■ **Work to complete**
When you reach the line that contains "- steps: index" in the data below, start reproducing lines exactly, and stop after the line that contains "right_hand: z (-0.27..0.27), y".
· · · · ·
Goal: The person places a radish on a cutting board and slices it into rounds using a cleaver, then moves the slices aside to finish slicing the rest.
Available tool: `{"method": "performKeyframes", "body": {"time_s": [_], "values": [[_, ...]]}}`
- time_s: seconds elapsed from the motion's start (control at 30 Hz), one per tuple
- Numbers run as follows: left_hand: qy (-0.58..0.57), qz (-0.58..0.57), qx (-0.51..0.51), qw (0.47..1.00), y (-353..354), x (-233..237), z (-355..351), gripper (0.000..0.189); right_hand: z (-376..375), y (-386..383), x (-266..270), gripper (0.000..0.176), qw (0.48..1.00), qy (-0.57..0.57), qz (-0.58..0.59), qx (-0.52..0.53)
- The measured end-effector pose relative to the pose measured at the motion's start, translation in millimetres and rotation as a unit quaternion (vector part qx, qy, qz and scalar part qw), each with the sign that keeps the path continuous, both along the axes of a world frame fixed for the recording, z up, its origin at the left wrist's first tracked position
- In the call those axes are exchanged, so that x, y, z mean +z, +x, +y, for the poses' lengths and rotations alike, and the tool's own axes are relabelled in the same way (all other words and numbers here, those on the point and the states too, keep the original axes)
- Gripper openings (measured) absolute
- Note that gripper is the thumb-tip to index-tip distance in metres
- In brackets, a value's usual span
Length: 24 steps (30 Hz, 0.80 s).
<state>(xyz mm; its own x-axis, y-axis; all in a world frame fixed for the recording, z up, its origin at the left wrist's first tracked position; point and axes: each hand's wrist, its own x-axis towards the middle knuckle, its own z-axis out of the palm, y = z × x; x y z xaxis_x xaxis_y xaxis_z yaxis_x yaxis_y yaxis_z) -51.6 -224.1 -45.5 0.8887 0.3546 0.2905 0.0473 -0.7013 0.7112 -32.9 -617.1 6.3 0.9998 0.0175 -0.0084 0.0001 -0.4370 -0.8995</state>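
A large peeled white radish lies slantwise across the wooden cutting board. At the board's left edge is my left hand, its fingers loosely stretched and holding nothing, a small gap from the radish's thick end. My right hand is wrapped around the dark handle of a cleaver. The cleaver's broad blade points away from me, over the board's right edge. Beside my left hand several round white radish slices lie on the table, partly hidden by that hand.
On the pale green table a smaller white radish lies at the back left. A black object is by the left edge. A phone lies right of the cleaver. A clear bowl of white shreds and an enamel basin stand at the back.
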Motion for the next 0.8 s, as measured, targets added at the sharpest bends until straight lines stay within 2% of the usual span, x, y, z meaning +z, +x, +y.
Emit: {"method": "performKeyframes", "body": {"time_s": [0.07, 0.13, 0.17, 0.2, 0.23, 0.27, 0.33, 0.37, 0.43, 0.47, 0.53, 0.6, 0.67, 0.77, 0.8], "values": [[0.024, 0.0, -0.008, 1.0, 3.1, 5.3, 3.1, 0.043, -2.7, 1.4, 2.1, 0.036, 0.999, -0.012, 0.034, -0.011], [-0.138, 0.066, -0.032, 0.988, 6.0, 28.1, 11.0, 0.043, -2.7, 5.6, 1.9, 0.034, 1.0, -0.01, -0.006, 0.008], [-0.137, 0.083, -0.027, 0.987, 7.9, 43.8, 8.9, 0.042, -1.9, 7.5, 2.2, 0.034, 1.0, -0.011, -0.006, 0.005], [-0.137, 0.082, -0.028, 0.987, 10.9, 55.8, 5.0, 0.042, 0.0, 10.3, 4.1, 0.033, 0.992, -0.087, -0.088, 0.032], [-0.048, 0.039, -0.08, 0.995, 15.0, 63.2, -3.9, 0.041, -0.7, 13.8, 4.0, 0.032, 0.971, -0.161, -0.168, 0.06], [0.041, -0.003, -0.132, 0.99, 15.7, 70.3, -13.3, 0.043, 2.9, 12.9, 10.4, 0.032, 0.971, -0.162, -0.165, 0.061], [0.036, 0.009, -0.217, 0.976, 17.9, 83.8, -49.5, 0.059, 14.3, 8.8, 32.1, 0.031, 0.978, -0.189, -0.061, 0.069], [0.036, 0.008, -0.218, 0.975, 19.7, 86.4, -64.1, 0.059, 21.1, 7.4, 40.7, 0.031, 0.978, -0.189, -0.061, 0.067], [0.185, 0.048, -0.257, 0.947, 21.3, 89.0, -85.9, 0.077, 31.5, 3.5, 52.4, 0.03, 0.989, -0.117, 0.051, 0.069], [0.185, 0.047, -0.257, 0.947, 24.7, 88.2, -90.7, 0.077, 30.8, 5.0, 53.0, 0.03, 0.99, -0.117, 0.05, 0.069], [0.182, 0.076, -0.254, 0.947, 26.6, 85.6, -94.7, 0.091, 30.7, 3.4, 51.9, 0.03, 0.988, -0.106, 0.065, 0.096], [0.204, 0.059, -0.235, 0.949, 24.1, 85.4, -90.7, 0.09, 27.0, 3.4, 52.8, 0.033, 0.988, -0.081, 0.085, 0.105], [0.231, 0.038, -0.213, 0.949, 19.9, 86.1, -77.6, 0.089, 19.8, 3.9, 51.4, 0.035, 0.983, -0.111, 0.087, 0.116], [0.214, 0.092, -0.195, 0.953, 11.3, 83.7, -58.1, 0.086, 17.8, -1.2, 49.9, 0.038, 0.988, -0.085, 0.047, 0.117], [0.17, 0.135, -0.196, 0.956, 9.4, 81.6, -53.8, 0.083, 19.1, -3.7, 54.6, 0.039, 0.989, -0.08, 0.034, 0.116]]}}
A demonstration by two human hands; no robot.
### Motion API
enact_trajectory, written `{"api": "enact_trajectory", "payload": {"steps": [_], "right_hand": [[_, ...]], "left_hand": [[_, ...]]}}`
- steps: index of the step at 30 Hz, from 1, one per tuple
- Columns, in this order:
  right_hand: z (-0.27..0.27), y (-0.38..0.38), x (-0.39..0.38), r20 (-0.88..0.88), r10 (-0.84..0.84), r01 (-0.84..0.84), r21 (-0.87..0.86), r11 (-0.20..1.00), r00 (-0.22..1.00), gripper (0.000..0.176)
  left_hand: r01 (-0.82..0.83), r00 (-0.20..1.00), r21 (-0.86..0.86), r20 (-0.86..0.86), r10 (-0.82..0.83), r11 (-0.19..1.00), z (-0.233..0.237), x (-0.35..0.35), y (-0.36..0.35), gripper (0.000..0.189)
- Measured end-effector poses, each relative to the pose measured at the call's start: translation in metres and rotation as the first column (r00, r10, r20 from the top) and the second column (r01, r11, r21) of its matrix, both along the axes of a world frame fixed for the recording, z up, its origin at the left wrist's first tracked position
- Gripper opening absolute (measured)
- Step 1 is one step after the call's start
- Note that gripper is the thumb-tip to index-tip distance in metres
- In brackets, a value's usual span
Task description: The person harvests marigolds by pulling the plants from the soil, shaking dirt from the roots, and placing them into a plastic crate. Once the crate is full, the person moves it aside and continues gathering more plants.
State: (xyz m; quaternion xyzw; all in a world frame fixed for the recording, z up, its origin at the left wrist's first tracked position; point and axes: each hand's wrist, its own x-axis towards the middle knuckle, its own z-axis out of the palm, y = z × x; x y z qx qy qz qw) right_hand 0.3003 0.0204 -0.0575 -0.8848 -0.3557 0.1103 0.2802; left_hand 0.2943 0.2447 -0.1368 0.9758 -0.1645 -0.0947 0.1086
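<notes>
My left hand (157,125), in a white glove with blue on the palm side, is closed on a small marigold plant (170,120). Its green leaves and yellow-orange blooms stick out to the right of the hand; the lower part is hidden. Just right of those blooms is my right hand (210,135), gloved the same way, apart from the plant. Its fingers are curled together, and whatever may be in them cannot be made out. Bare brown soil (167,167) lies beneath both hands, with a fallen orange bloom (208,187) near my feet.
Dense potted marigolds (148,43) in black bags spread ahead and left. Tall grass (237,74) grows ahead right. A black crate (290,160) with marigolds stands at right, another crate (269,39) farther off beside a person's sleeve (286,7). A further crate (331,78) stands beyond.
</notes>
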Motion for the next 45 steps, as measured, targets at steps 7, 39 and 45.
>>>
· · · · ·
■ **Output**
- steps: index of the step at 30 Hz, from 1, one per tuple
- Columns, in this order:
  right_hand: z (-0.27..0.27), y (-0.38..0.38), x (-0.39..0.38), r20 (-0.88..0.88), r10 (-0.84..0.84), r01 (-0.84..0.84), r21 (-0.87..0.86), r11 (-0.20..1.00), r00 (-0.22..1.00), gripper (0.000..0.176)

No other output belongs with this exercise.